•The Supreme Court hears arguments today from the Biden administration and by abortion providers in their effort to strike down Texas S.B. 8, which relies on private individuals to enforce the law. It restricts most abortions after the sixth week of pregnancy.
•The United Nations’ two-day COP26 climate conference has begun in Glasgow, Scotland, without China and Russia. World leaders from the G-20 industrialized nations met over the weekend without a specific deal on emission cuts, WSJ reports.

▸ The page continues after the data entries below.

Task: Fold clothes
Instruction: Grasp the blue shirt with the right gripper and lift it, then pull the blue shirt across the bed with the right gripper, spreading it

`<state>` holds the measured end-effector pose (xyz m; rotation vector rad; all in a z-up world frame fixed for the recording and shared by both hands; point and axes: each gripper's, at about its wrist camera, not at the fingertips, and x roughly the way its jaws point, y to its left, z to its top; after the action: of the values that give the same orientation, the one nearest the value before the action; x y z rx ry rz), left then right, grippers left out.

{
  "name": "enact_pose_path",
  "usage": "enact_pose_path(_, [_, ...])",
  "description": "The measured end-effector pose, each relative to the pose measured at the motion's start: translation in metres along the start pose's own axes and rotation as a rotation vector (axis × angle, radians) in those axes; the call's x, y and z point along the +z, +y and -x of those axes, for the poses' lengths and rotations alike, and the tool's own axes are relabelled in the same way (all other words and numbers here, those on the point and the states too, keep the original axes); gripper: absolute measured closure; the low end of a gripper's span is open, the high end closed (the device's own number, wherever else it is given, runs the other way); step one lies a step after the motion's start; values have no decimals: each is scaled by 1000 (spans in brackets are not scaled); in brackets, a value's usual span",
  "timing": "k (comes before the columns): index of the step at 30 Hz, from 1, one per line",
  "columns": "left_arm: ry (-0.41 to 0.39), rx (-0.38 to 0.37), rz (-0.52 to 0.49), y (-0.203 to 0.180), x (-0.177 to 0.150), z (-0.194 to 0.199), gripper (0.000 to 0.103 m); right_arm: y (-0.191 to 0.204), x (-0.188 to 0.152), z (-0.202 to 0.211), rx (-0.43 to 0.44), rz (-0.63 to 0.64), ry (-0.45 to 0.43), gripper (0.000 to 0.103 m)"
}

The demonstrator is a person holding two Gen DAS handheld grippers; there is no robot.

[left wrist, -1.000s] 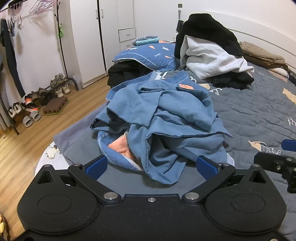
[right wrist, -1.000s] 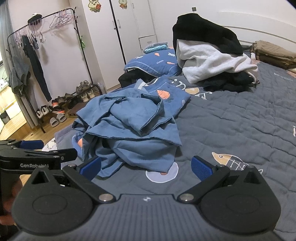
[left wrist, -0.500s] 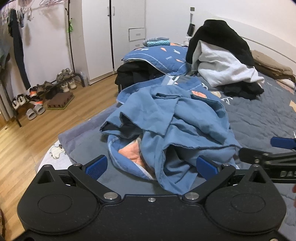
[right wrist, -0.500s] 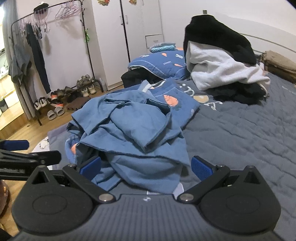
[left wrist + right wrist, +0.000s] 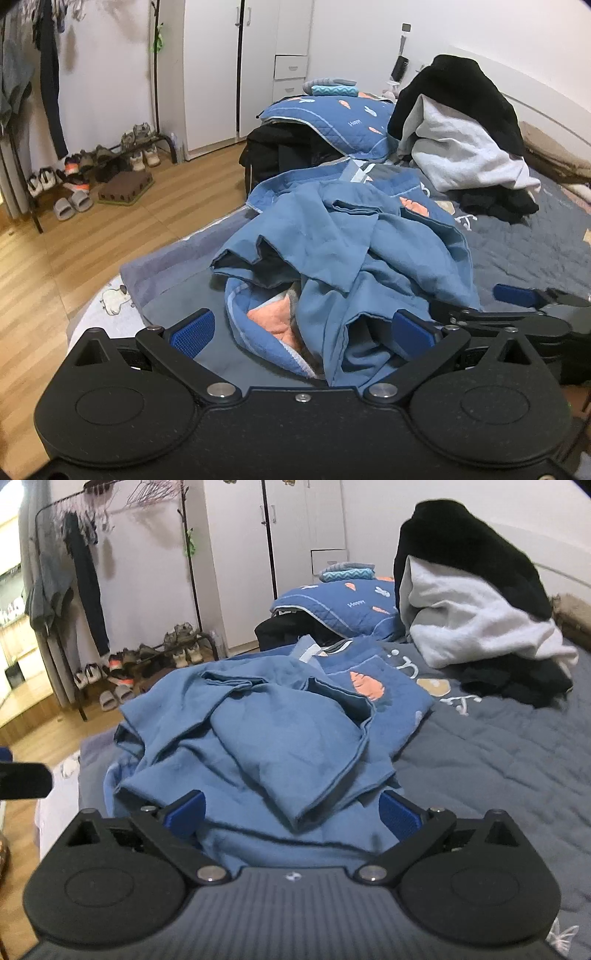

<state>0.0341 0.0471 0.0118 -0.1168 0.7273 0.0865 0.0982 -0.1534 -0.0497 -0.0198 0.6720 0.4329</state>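
Note:
A crumpled blue garment (image 5: pixel 354 258) (image 5: pixel 266 746) lies in a heap on the grey quilted bed (image 5: pixel 524 251) (image 5: pixel 498 760), partly over a blue quilt with orange carrot prints (image 5: pixel 373 690). My left gripper (image 5: pixel 301 330) is open, its blue pads on either side of the heap's near edge, where an orange lining (image 5: pixel 273 319) shows. My right gripper (image 5: pixel 291 812) is open too, with the garment's near folds between its fingers. In the left wrist view the right gripper (image 5: pixel 517 299) reaches in from the right edge, just beside the heap.
A pile of black and white-grey clothes (image 5: pixel 461 140) (image 5: pixel 472 602) sits further back on the bed, by a blue carrot-print pillow (image 5: pixel 332 118). Wooden floor, a shoe rack (image 5: pixel 110 162), a clothes rail (image 5: pixel 74 572) and white wardrobes (image 5: pixel 240 66) lie to the left.
Both grippers have moved forward to the blue heap, which now sits between each pair of open fingers. The right gripper has come closer to the left one.

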Motion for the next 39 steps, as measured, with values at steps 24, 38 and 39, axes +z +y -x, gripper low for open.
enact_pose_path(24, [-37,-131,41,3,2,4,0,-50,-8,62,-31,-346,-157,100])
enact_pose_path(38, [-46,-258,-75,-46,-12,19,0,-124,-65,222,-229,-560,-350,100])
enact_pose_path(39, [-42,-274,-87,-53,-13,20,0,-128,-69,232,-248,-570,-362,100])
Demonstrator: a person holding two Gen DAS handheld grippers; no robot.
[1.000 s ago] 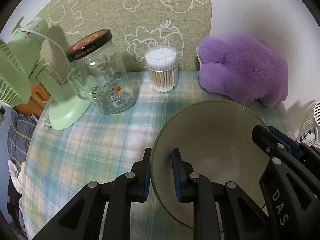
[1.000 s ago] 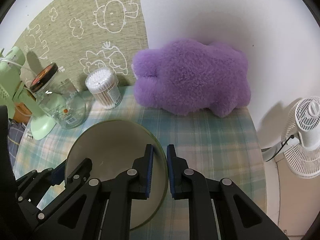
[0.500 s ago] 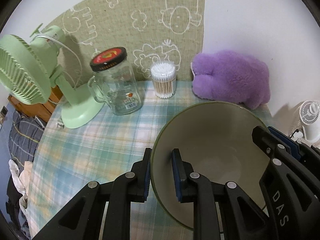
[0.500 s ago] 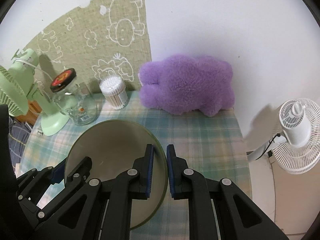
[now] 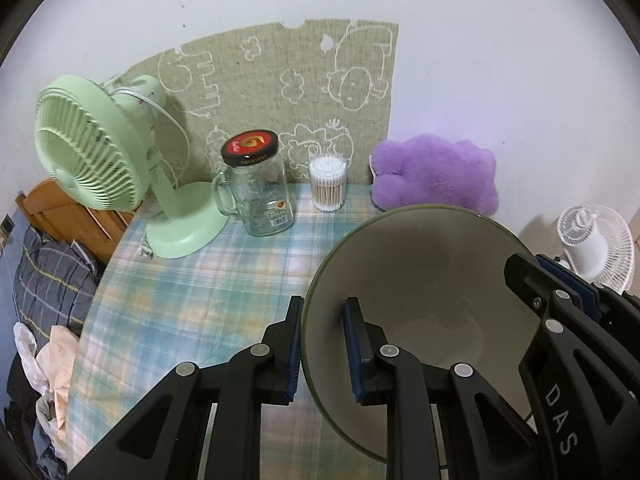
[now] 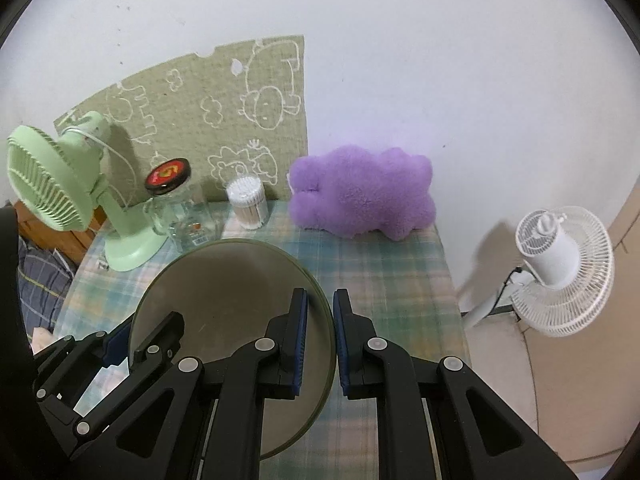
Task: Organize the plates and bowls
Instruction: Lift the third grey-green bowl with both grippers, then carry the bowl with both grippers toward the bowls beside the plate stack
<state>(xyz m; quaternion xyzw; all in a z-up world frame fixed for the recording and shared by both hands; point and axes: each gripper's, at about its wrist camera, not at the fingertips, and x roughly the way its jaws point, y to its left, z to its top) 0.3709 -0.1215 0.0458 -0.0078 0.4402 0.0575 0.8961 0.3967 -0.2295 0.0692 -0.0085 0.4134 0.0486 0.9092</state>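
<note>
So both grippers are clamped on the same bowl [image 5: 420,304], one on each side of the rim: the left gripper [image 5: 322,350] has the near-left rim pinched between its pads, one finger inside the bowl and one outside, and the right gripper [image 6: 320,344] does the same on the opposite rim, so both sets of jaws are closed on the bowl wall and neither is free. My guess is it takes two because the bowl is wide and thin-walled, and a single pinch on one edge would let it tip or twist; with a grip on each side it hangs fairly level, mouth up. It looks lifted clear of the table [image 5: 192,280], with checked cloth showing under the rim, though I can't see the bowl's base to be sure. Inside looks empty. Just one bowl in view, and zero plates, so whatever stack it's headed for isn't in either camera. Past the jaws it's all clutter parked along the back wall, probably shoved there to keep the middle of the table open: one green fan [image 5: 104,160] far left of the left jaws, one glass jar [image 5: 260,196] with a black lid beside it, one tub of cotton swabs [image 5: 328,184] straight ahead, one purple plush [image 6: 362,194] beyond the right jaws. One white fan [image 6: 560,268] stands off the table on the floor, far right.
</note>
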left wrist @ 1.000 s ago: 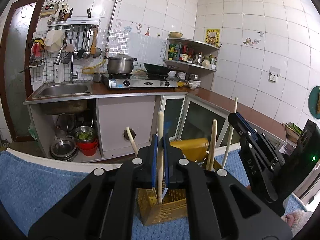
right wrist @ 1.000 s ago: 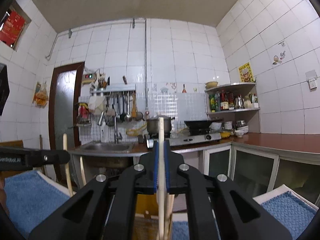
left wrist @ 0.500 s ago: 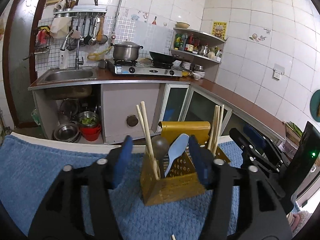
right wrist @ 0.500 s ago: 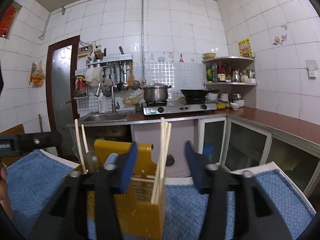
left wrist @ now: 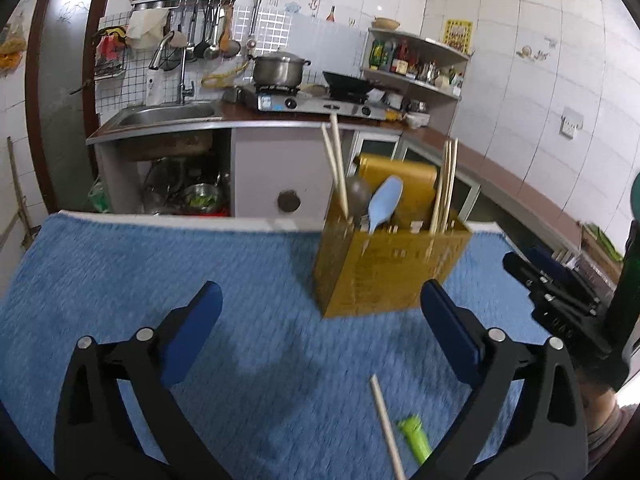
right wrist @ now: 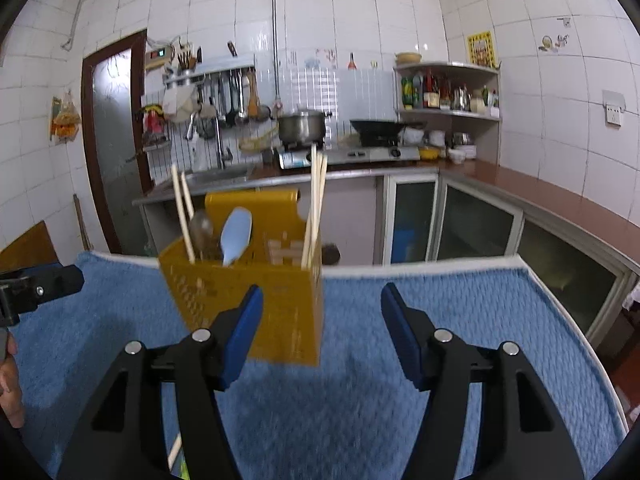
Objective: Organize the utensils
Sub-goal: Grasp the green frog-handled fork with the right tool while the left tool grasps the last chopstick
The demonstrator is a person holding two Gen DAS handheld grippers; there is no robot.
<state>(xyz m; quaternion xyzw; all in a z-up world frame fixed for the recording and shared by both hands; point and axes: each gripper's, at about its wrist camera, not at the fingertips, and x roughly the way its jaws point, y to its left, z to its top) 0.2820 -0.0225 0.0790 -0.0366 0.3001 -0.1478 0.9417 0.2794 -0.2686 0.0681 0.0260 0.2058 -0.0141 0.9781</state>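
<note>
1. While both claws hung above the blue terry-cloth table cover [left wrist: 160, 264], the left gripper [left wrist: 320, 332] stood with its blue-padded jaws spread wide and nothing between them.
2. Seen from its own camera, the right gripper [right wrist: 322, 322] was likewise spread well apart and held nothing, its left pad overlapping the holder's lower front corner in that view; whether they touched cannot be told.
3. Upright on the cloth stood the yellow perforated plastic utensil holder [left wrist: 384, 272], near the table's far edge.
4. Its left compartment held a pair of pale wooden chopsticks [left wrist: 336, 168] leaning left, a dark grey spoon [left wrist: 357, 194] and a light blue plastic spoon [left wrist: 384, 202].
5. Its right compartment held a bundle of further wooden chopsticks [left wrist: 445, 184], standing nearly upright.
6. On the cloth in front of the left gripper lay one loose wooden chopstick [left wrist: 386, 424], with a bright green plastic utensil handle [left wrist: 414, 436] just beside it, the two well apart from the holder.
7. Behind the table ran a kitchen counter with a steel sink [left wrist: 168, 116], and a steel lidded pot [left wrist: 278, 70] and a black wok [left wrist: 348, 82] sat on a gas stove [left wrist: 312, 102].
</note>
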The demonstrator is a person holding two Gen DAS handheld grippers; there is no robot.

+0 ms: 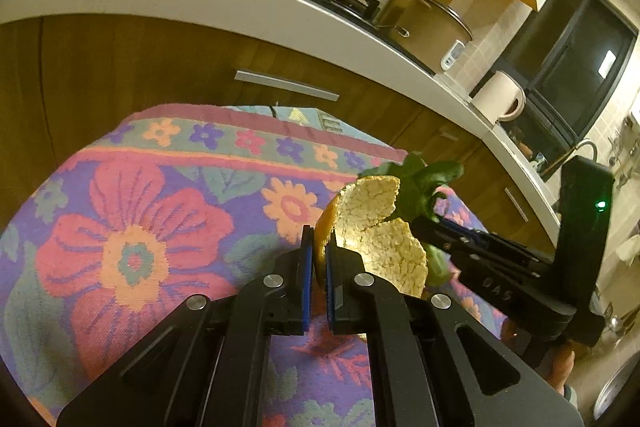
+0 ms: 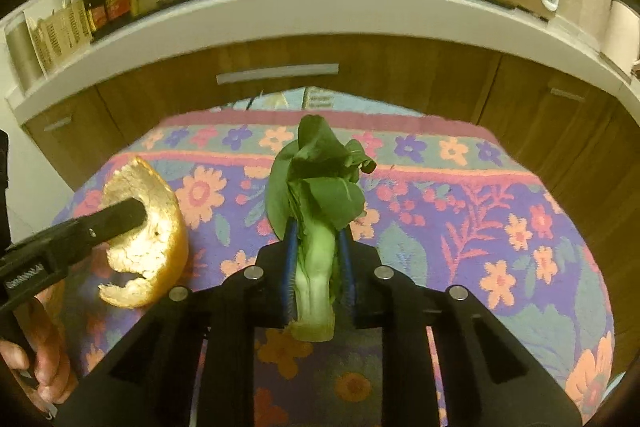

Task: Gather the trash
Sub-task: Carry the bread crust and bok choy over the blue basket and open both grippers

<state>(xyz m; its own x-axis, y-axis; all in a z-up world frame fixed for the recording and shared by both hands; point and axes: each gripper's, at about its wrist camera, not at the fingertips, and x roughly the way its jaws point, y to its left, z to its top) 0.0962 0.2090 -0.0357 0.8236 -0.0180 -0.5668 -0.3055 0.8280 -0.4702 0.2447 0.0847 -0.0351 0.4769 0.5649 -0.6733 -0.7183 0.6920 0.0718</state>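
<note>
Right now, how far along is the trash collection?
Both pickups look done: the left gripper is shut on the orange peel, and the right gripper is shut on the bok choy, above the floral cloth. Dropping them off is left; no bin is visible.

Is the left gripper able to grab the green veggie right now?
Probably not. The left gripper is already shut on the orange peel, so its jaws are full, and the right gripper already clamps the veggie by its stalk.
</note>
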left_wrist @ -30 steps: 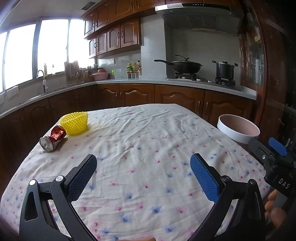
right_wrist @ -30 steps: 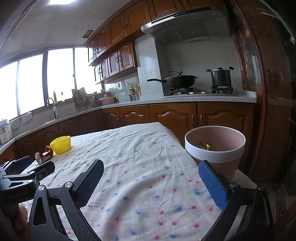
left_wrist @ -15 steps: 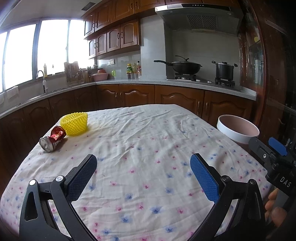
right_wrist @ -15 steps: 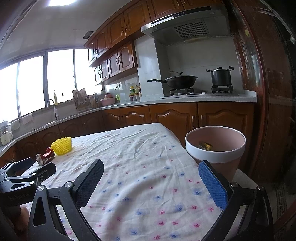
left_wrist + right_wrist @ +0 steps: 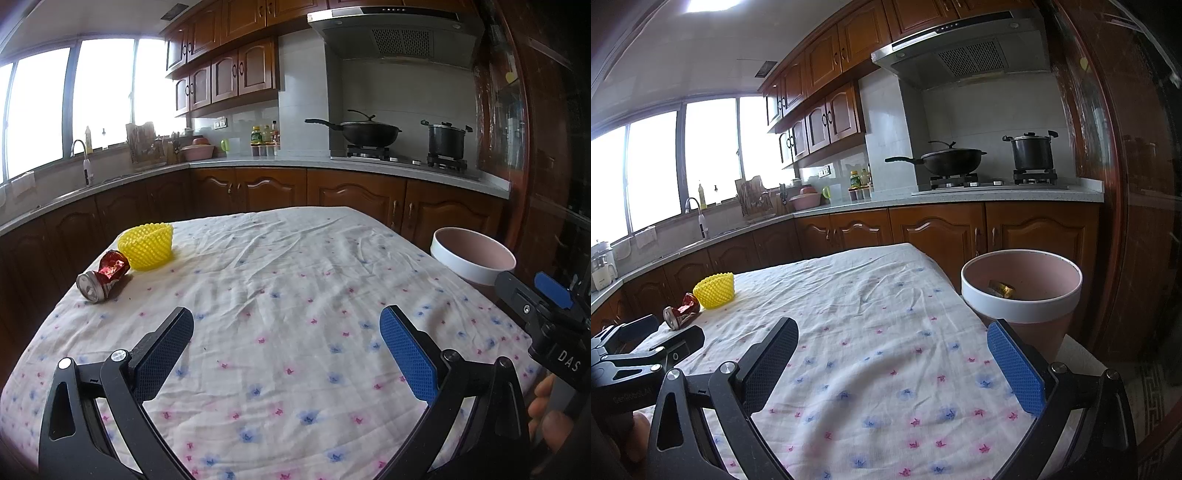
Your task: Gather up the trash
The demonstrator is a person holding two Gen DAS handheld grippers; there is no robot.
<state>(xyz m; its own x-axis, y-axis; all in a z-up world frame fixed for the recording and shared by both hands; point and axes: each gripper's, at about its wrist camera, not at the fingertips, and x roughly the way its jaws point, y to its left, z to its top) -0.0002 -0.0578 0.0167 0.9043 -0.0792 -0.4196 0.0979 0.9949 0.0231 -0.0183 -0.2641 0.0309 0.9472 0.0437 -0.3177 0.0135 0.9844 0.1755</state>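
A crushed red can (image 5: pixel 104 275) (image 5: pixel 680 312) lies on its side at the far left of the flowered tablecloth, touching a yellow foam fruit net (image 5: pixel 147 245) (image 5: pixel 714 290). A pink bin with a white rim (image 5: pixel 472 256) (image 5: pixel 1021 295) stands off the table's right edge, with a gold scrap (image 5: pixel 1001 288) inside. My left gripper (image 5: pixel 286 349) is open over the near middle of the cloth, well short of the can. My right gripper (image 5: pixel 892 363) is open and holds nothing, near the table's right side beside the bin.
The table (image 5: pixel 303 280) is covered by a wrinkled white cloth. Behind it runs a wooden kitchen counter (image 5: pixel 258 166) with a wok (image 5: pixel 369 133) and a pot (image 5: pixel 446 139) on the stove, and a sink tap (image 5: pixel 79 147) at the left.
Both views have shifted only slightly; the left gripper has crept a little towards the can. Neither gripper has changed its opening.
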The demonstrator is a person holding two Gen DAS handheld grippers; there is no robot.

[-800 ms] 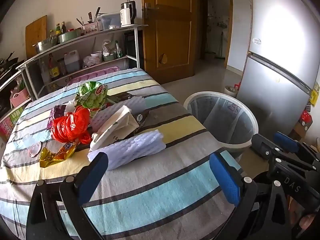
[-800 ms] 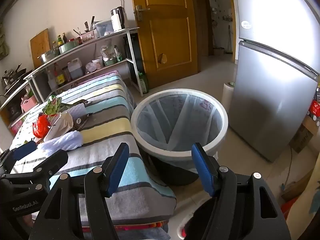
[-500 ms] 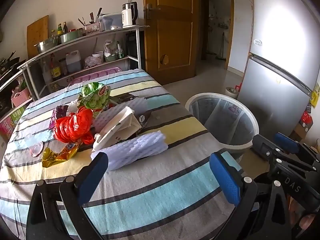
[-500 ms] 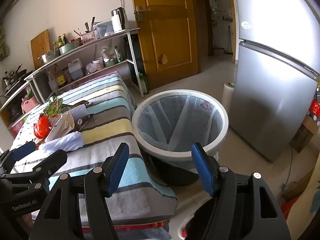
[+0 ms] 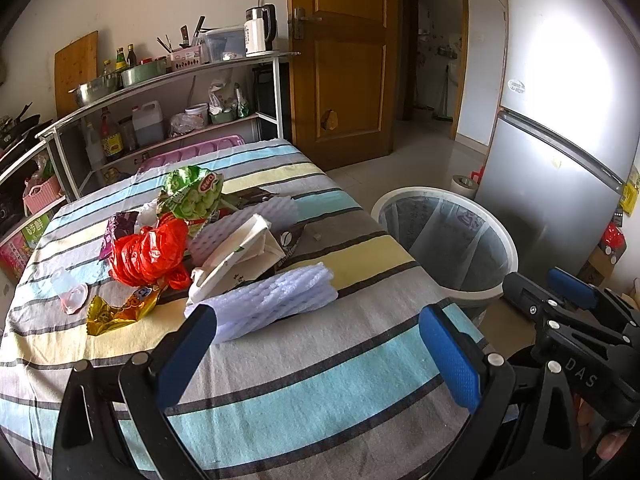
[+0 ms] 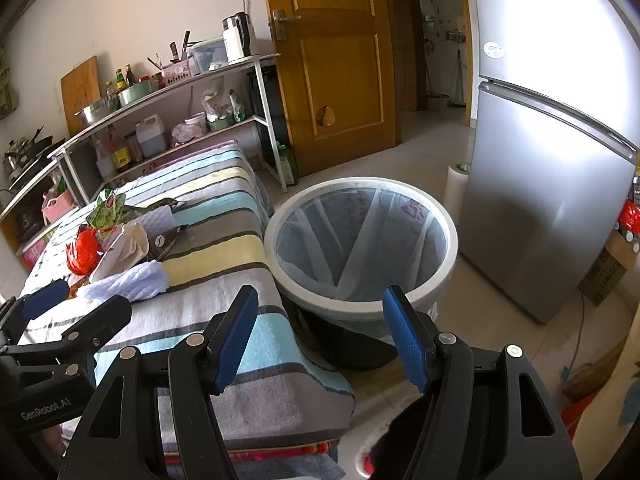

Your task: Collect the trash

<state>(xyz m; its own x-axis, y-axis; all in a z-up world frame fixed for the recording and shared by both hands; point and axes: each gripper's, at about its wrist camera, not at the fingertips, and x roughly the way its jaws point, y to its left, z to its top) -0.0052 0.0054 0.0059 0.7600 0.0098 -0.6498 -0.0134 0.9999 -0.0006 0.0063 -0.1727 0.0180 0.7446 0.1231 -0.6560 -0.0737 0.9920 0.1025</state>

•Jury selection begins today in Kenosha, Wisconsin, for the trial of Kyle Rittenhouse, who is accused of shooting three protesters after police shot a Black resident last summer. Rittenhouse, who was 17 at the time and drove to Kenosha from nearby Antioch, Illinois, will claim self-defense, according to his attorneys.
Closing in on Budget Reconciliation Deal? – Democrats in the Senate and the House of Representatives came close to a deal with the White House last weekend on prescription drug prices that would allow some Medicare negotiations with pharmaceutical companies, Politico reports. But passage of the $1.75 trillion Build Back Better budget reconciliation bill is not likely to happen in time for Tuesday’s Virginia gubernatorial election.
Note: By now it seems Democrats may be resolved to Republican Virginia gubernatorial candidate Glenn Youngkin being just about even in the polls with Democratic candidate Terry McAuliffe, and that the BBB and bipartisan infrastructure bills won’t help. We’re also betting none of this will get a vote until after Thanksgiving break, just in time to take up the debt limit as well.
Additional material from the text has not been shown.